Department of Transportation (DOTr) Assistant Secretary Goddess Libiran said that as of Tuesday, a total of 15 trainers are now up and running with a headway of 8.5 minutes, from the 12 trains initially deployed on Monday.
Each train set, the DOTr said, can accommodate at least 153 passengers or 51 per train car while maintaining a one-meter distance inside the train.
All passengers are also now required to fill up a health declaration form while queueing and should be submitted before they go through the turnstile.
In addition, all station personnel such as ticket sellers, security guards, and those in the janitorial service have been ordered to wear full personal protective equipment to protect fellow employees and passengers.

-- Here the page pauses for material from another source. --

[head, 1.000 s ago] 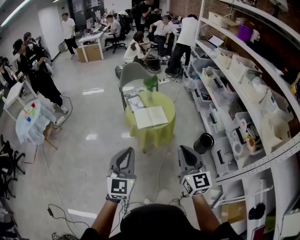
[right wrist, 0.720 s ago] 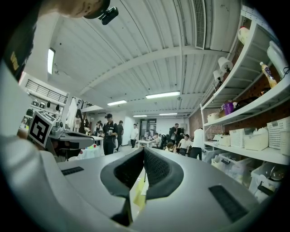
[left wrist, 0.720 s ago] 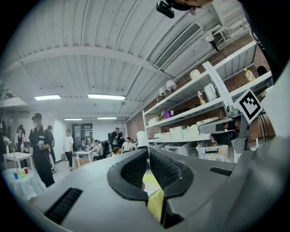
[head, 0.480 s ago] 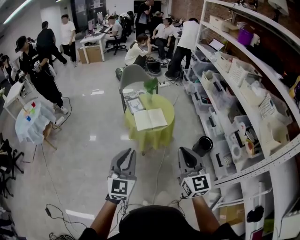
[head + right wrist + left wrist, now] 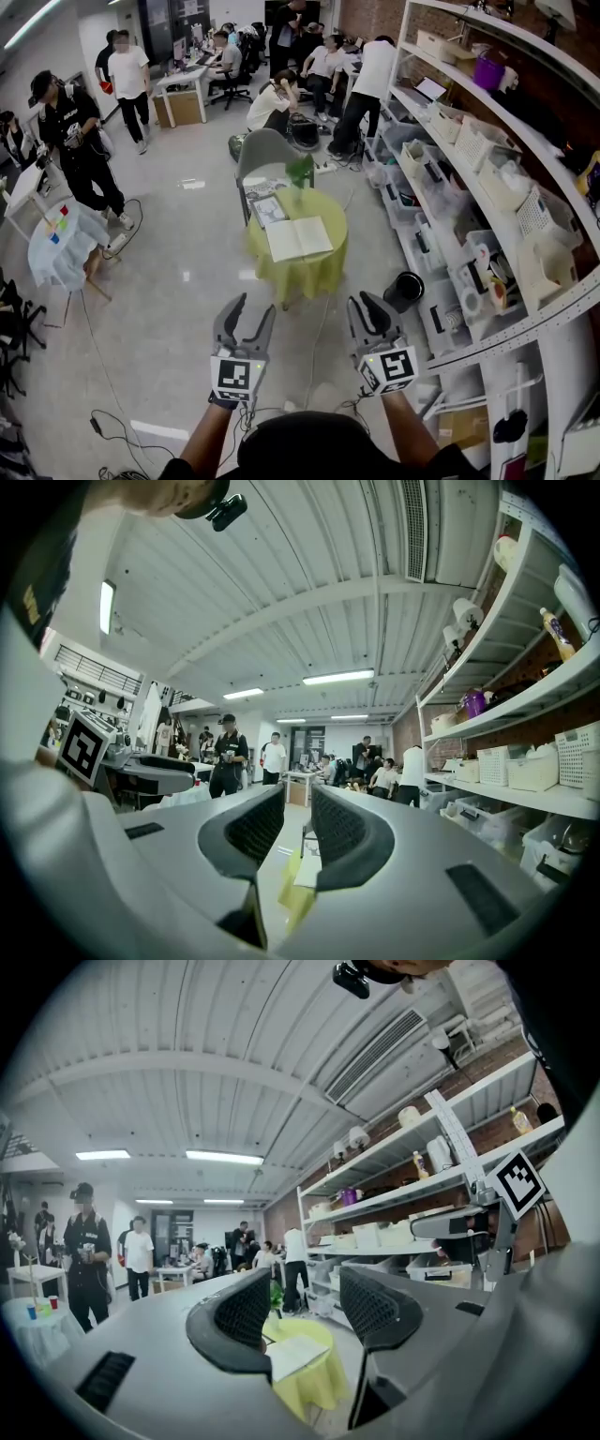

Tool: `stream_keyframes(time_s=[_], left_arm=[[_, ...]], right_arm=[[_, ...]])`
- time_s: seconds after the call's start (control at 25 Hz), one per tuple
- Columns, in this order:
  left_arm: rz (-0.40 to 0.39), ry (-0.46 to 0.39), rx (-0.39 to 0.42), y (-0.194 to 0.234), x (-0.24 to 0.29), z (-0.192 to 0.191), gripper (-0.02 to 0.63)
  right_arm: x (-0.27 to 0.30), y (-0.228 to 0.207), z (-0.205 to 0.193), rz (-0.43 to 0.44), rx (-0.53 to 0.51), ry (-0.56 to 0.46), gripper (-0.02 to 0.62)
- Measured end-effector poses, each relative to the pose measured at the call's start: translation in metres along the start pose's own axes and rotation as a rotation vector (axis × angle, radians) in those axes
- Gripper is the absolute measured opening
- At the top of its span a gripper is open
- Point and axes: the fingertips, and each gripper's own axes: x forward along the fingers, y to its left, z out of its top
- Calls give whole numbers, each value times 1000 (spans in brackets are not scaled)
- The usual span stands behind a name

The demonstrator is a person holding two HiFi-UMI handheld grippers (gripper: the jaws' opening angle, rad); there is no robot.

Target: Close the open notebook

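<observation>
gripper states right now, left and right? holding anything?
Left gripper: open, jaws have just been opening, nothing between them.
Right gripper: open a little, jaws have just been opening, nothing between them.

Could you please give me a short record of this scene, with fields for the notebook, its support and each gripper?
notebook: open, lying flat, pages up
table: round, yellow-green cloth; plant at its far side
left gripper: empty, jaws apart, have just been opening; well short of the table
right gripper: empty, jaws slightly apart, have just been opening; also short of the table
task state: notebook not yet touched
</observation>
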Motion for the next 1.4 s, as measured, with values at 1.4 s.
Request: stream_keyframes(time_s=[1.4], left_arm=[[-119, -20, -45, 6, 36, -15, 328]], right_arm=[[32, -5, -15, -25, 20, 87, 311]])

Operations of the MRT-3 resumed at a limited capacity on Monday after the management was able to gather a sufficient number of employees who tested negative for COVID-19.
At least 281 personnel of the MRT-3 including depot and station staff, ticket sellers, employees of Sumitomo-MHI-TESP, its maintenance provider and its subcontractors, and other service providers contracted COVID-19 that leads to a mass swab testing of all employees last week.